Closed fr293 closed 2 years ago
def weight_function(data_smooth, time_period):
# takes the smoothed data array and returns a weighting array of equal length
tail_proportion = 0.1
weight_slope = 1
measured_time = rh.gettime(data_smooth)
time_size = measured_time.size
# calculate the base proportion excluding the initial 10 second experiment startup period
startup_length = 10.0 / time_period
base_proportion = np.int(np.ceil(((time_size - startup_length)*(1-tail_proportion)) + startup_length))
addendum_proportion = time_size - base_proportion
#julia uses 1 indexing
weights_base = np.arange(base_proportion) + 1
addendum_multiplier = np.round((weight_slope * np.arange(addendum_proportion)) + 1.0)
addendum_multiplier = addendum_multiplier.astype(int)
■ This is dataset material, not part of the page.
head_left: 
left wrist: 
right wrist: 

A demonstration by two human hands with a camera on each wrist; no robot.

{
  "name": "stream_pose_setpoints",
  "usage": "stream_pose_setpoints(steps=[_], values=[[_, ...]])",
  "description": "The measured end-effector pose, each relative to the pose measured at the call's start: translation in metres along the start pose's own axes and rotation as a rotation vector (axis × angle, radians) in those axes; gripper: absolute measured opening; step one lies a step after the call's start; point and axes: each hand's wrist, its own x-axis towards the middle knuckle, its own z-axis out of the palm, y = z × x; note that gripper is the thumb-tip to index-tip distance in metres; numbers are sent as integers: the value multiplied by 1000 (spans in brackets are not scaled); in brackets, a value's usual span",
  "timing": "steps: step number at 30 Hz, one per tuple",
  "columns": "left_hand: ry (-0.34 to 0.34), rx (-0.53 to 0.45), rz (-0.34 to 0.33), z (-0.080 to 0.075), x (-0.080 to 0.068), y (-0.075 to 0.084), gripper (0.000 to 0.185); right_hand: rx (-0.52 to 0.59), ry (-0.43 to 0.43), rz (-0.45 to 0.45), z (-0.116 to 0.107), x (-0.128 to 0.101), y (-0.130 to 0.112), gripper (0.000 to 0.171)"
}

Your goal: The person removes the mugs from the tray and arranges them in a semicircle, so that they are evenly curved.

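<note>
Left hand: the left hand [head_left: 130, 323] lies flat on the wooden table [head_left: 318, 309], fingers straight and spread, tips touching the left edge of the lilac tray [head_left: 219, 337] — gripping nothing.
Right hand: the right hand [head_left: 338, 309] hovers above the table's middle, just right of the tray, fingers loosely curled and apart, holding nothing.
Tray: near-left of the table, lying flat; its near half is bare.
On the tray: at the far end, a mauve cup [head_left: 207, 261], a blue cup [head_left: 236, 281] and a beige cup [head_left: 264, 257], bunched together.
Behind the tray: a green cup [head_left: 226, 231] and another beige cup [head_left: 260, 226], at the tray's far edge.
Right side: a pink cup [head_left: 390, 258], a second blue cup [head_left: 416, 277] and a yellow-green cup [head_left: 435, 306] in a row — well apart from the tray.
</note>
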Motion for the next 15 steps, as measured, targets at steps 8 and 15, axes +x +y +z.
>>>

index = base_proportion + 1
for i in addendum_multiplier:
weights_addendum = np.ones(i) * index
weights_base = np.concatenate((weights_base, weights_addendum))
index = index + 1
weights_int = weights_base.astype(int)
weights_list = weights_int.tolist()
return weights_list
The above is currently the method that is used to generate the weighting, but you can use anything, including something as simple as
weights = rh.indexweight(data, elperiods = [...], time_boundaries = [...])
and it will still throw an error for the input type of the weights. I'm not completely sure how the Integer type works in Julia, but from my understanding, it should accept anything that is an integer subtype, such as Int64, so it's not clear why my bodge works.
Thanks Fergus. There is a problem with the way the type was defined in the function. Arrays should not really be defined as we did as the type hierarchy is not passed implicitly to the containers (see below). I think I fixed the problem with the second commit. Please try it out. I don't think this had anything to do with python, it's just that you picked it up.
julia> Vector{Int64} <: Vector{Integer}
false
julia> Int64 <: Integer
true
This version fixes the earlier merge error and includes a fix for the type error encountered when passing a vector of integers to the weight input of the function.
Please check it works for you. I'd be happy to merge with the repos' dev branch afterwards.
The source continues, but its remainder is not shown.